After the 1999 breakup of guitarist Duane Denison’s very crazy and much-loved band the Jesus Lizard — which pitted the reckless abandon of “singer” David Yow against Denison’s meticulous jazz-punk fretwork — Denison moved from Chicago to Nashville. There he began recording demos that initiated a long-distance musical relationship with Ipecac label founder and equally wild singer Mike Patton, most famously of Faith No More and Mr. Bungle. Powered by drummer John Stanier (Helmet, Battles) and bassist Trevor Dunn (Mr. Bungle), Patton and Denison’s supergroup Tomahawk released albums in 2001, 2003 and 2007. In support of its yet-to-be released new album Oddfellows, the band will play its first show in almost a decade at Voodoo Music Experience 2012.
A schooled musician, Denison learned classical, flamenco, just enough jazz, even a bit of reggae guitar. “With classical guitar you learn chord voicings you don’t typically find electric guys doing,” says Denison, who frequently employs a five-fret stretch across his all-aluminum guitar’s metal neck. “There’s a way of fingering things, whether with arpeggios or block chords, that just sounds more distinctive, more unusual, it resonates differently. For me it was always about avoiding the clichés, and not doing the same bar chords and blues licks as everyone around me. I wanted to find my own thing, that I owned.”

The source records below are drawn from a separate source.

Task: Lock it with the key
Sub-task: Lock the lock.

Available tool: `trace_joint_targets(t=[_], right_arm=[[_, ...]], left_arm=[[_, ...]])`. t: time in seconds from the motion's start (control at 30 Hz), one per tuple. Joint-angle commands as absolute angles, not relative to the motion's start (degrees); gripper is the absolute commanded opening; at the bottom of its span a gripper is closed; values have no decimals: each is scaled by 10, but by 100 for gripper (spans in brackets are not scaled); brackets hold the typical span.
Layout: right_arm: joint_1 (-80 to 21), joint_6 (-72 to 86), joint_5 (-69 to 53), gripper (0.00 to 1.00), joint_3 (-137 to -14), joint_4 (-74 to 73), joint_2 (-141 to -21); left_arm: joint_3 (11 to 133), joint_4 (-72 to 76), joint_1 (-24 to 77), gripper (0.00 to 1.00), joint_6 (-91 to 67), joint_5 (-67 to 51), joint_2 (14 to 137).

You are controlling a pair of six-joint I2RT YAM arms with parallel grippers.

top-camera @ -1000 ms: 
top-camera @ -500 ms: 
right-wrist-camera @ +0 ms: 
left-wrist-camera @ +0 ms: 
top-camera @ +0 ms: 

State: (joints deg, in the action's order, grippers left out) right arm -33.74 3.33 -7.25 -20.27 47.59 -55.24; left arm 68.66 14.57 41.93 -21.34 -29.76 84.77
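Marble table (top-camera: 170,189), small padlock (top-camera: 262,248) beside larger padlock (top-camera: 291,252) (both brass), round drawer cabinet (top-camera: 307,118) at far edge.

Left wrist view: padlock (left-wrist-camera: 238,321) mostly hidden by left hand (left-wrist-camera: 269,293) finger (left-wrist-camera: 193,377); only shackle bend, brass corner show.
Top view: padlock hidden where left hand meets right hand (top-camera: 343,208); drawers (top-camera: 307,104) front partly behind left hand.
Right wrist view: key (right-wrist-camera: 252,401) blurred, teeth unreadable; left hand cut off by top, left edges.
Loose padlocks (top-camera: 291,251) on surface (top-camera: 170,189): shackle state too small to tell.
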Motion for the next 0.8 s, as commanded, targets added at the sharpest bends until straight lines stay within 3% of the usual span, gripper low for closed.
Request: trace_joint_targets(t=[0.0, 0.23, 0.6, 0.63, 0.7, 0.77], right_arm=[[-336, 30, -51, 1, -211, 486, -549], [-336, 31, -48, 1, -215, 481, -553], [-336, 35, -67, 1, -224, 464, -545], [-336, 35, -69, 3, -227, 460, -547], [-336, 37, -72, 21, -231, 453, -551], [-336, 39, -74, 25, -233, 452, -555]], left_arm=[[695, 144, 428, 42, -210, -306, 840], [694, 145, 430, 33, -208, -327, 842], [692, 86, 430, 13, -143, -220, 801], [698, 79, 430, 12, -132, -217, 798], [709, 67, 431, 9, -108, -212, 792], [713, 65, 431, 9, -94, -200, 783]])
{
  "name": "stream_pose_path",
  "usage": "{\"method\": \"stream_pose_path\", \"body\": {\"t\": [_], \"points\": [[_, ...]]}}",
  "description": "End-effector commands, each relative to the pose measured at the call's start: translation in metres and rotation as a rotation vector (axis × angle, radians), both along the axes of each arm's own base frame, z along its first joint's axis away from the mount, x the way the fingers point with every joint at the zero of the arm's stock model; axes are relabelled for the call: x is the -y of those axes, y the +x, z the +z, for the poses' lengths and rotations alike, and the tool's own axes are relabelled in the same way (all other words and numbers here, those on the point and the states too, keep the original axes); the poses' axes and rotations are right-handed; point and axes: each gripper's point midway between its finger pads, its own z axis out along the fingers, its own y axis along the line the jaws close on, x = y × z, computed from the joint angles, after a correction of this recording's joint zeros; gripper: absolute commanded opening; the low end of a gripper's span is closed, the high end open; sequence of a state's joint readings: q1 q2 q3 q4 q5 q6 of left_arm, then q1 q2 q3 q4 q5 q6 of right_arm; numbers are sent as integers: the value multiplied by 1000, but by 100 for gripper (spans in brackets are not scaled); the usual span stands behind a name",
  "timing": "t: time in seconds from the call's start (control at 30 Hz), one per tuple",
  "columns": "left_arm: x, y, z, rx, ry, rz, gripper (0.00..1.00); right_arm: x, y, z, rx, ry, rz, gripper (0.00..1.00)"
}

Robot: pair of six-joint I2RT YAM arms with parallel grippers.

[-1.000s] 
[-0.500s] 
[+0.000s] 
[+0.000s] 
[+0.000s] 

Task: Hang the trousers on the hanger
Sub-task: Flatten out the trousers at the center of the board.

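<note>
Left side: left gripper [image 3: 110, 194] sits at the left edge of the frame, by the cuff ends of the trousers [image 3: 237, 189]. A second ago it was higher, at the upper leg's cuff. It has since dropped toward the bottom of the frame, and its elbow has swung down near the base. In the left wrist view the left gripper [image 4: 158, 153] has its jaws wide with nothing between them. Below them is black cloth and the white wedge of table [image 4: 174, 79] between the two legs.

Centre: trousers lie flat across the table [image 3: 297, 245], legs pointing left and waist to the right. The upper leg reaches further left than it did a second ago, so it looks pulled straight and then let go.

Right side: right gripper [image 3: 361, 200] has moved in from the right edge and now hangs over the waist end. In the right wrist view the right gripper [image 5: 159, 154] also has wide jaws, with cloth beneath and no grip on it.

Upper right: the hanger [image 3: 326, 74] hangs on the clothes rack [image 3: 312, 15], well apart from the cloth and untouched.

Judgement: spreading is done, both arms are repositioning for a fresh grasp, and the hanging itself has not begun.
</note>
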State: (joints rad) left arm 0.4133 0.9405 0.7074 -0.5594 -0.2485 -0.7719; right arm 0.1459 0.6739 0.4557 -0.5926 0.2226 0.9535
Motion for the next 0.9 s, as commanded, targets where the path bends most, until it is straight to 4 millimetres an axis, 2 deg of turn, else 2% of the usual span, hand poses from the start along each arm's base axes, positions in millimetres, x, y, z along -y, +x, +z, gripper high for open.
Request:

Denison certainly owns his sound on Oddfellows, whether plucking out evil arpeggios on “A Thousand Eyes,” or riffing in his recognizably angular Jesus Lizard style on the record’s title cut. Denison garnishes Oddfellows with electronic drums, but concedes that John Stanier eradicates the need for machines, gushing, “Everything he plays is so perfect.”
No one would call singer Mike Patton “perfect” — even those who would call him a “genius.” One second he’s cooing, the next he’s screaming, the next he’s rapping. Along with his two most famous bands and Tomahawk, Patton also fronts a second supergroup, Fantômas featuring Buzz Osborne from the Melvins, and also intermittently co-fronts experimental “urban” project Peeping Tom with singer Neneh Cherry. “Patton came through Nashville in ‘99 or 2000 on the Mr. Bungle album California, and that album was amazing,” remembers Denison. “The show was amazing too. So I went backstage and met him. I was surprised he knew exactly who I was and all about stuff I’d done. And he told me he was starting this label. I had some material accumulating, so I said, ‘Why don’t we do something?’”
Saying Patton has a wider vocal range than David Yow is a nice way to put it. Like some demented Stevie Wonder, Patton layers gorgeous oohs and aahs behind his expert wailing on Oddfellows — a record that sounds like it could have come directly from the minds of Jesus Lizard and Mr. Bungle fans.